__What you will do__
Every entry must be echoed exactly.

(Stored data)

>>

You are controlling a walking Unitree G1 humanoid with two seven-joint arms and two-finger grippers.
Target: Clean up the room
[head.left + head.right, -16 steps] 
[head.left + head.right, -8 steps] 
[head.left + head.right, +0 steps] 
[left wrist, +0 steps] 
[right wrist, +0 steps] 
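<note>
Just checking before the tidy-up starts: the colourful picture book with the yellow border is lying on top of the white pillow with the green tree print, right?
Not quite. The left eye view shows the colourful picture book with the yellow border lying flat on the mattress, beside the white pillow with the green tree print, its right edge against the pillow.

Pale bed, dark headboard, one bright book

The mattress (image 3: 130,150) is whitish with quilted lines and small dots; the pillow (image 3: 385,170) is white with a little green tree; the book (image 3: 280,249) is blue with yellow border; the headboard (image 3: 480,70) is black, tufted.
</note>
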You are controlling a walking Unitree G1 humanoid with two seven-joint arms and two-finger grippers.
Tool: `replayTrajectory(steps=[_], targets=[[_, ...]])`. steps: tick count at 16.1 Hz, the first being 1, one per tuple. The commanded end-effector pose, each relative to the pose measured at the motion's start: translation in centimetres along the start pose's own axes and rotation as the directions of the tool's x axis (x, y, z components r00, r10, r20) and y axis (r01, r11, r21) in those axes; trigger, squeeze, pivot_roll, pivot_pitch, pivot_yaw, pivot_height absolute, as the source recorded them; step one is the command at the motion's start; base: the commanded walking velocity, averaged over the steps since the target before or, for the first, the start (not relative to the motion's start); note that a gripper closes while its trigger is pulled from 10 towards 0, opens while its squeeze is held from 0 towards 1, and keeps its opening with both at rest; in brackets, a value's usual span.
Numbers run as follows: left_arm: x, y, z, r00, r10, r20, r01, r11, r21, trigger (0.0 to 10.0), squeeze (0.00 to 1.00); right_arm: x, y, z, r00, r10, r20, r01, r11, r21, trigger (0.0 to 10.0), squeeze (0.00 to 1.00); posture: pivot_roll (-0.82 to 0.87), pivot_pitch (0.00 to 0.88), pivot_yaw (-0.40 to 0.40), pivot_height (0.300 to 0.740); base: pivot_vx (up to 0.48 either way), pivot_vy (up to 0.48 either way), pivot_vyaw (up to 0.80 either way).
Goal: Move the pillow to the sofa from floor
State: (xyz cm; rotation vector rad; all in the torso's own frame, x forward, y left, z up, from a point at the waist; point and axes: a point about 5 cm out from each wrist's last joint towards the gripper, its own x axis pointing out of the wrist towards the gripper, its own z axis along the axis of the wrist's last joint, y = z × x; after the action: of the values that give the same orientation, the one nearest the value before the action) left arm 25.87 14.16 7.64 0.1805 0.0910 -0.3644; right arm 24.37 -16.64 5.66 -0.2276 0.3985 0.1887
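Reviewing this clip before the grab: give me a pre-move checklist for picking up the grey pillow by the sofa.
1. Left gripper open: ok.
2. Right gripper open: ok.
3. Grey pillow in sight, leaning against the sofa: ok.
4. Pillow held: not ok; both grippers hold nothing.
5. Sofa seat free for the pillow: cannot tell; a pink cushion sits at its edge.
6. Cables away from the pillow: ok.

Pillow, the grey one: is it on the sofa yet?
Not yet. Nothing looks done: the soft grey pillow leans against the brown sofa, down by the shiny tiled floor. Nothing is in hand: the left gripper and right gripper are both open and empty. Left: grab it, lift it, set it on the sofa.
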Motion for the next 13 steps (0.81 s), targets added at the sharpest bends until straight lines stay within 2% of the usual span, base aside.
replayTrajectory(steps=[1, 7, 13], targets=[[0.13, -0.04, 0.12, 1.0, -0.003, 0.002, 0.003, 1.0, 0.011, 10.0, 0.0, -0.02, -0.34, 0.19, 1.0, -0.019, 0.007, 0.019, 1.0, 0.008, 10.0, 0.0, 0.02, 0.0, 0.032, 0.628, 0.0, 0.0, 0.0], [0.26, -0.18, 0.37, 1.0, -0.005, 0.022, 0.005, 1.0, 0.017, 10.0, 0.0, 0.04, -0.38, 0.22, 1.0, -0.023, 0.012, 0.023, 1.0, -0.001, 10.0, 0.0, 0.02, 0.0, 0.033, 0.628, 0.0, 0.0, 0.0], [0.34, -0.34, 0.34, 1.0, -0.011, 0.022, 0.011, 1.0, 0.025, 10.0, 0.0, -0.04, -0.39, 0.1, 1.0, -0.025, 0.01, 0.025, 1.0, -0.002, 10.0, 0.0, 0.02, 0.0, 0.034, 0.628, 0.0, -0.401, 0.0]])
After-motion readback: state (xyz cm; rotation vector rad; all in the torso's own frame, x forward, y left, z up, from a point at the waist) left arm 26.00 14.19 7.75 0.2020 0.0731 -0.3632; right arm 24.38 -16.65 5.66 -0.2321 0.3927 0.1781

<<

__Worked solution__
You are controlling a walking Unitree G1 humanoid with two seven-joint arms and two-finger grippers.
Target: Clean up the room
[head.left + head.right, -16 steps] 
[head.left + head.right, -8 steps] 
[head.left + head.right, +0 steps] 
[left wrist, +0 steps] 
[right wrist, +0 steps] 
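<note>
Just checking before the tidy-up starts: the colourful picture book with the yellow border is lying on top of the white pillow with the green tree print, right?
Not quite. The left eye view shows the colourful picture book with the yellow border lying flat on the mattress, beside the white pillow with the green tree print, its right edge against the pillow.

Pale bed, dark headboard, one bright book

The mattress (image 3: 130,150) is whitish with quilted lines and small dots; the pillow (image 3: 385,170) is white with a little green tree; the book (image 3: 280,249) is blue with yellow border; the headboard (image 3: 480,70) is black, tufted.
</note>
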You are controlling a walking Unitree G1 humanoid with two seven-joint arms and two-finger grippers.
Tool: `replayTrajectory(steps=[_], targets=[[_, ...]])`. steps: tick count at 16.1 Hz, the first being 1, one per tuple. The commanded end-effector pose, each relative to the pose measured at the motion's start: translation in centimetres along the start pose's own axes and rotation as the directions of the tool's x axis (x, y, z components r00, r10, r20) and y axis (r01, r11, r21) in those axes; trigger, squeeze, pivot_roll, pivot_pitch, pivot_yaw, pivot_height absolute, as the source recorded them; step one is the command at the motion's start; base: the commanded walking velocity, averaged over the steps since the target before or, for the first, the start (not relative to the motion's start); note that a gripper closes while its trigger is pulled from 10 towards 0, opens while its squeeze is held from 0 towards 1, and keeps its opening with both at rest; in brackets, a value's usual span.
Numbers run as follows: left_arm: x, y, z, r00, r10, r20, r01, r11, r21, trigger (0.0 to 10.0), squeeze (0.00 to 1.00); right_arm: x, y, z, r00, r10, r20, r01, r11, r21, trigger (0.0 to 10.0), squeeze (0.00 to 1.00); posture: pivot_roll (-0.82 to 0.87), pivot_pitch (0.00 to 0.88), pivot_yaw (-0.40 to 0.40), pivot_height (0.300 to 0.740); base: pivot_vx (up to 0.48 either way), pivot_vy (up to 0.48 either way), pivot_vyaw (up to 0.80 either way).
Goal: Move the pillow to the sofa from floor
State: (xyz cm; rotation vector rad; all in the torso's own frame, x forward, y left, z up, from a point at the waist; point and axes: a point about 5 cm out from each wrist's last joint towards the gripper, its own x axis pointing out of the wrist towards the gripper, its own z axis along the axis of the wrist's last joint, y = z × x; after the action: of the values that give the same orientation, the one nearest the value before the action) left arm 25.87 14.16 7.64 0.1805 0.0910 -0.3644; right arm 24.37 -16.64 5.66 -0.2276 0.3985 0.1887
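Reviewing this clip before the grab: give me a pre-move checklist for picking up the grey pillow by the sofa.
1. Left gripper open: ok.
2. Right gripper open: ok.
3. Grey pillow in sight, leaning against the sofa: ok.
4. Pillow held: not ok; both grippers hold nothing.
5. Sofa seat free for the pillow: cannot tell; a pink cushion sits at its edge.
6. Cables away from the pillow: ok.

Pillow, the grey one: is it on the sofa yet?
Not yet. Nothing looks done: the soft grey pillow leans against the brown sofa, down by the shiny tiled floor. Nothing is in hand: the left gripper and right gripper are both open and empty. Left: grab it, lift it, set it on the sofa.
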Motion for the next 13 steps (0.81 s), targets added at the sharpest bends until straight lines stay within 2% of the usual span, base aside.
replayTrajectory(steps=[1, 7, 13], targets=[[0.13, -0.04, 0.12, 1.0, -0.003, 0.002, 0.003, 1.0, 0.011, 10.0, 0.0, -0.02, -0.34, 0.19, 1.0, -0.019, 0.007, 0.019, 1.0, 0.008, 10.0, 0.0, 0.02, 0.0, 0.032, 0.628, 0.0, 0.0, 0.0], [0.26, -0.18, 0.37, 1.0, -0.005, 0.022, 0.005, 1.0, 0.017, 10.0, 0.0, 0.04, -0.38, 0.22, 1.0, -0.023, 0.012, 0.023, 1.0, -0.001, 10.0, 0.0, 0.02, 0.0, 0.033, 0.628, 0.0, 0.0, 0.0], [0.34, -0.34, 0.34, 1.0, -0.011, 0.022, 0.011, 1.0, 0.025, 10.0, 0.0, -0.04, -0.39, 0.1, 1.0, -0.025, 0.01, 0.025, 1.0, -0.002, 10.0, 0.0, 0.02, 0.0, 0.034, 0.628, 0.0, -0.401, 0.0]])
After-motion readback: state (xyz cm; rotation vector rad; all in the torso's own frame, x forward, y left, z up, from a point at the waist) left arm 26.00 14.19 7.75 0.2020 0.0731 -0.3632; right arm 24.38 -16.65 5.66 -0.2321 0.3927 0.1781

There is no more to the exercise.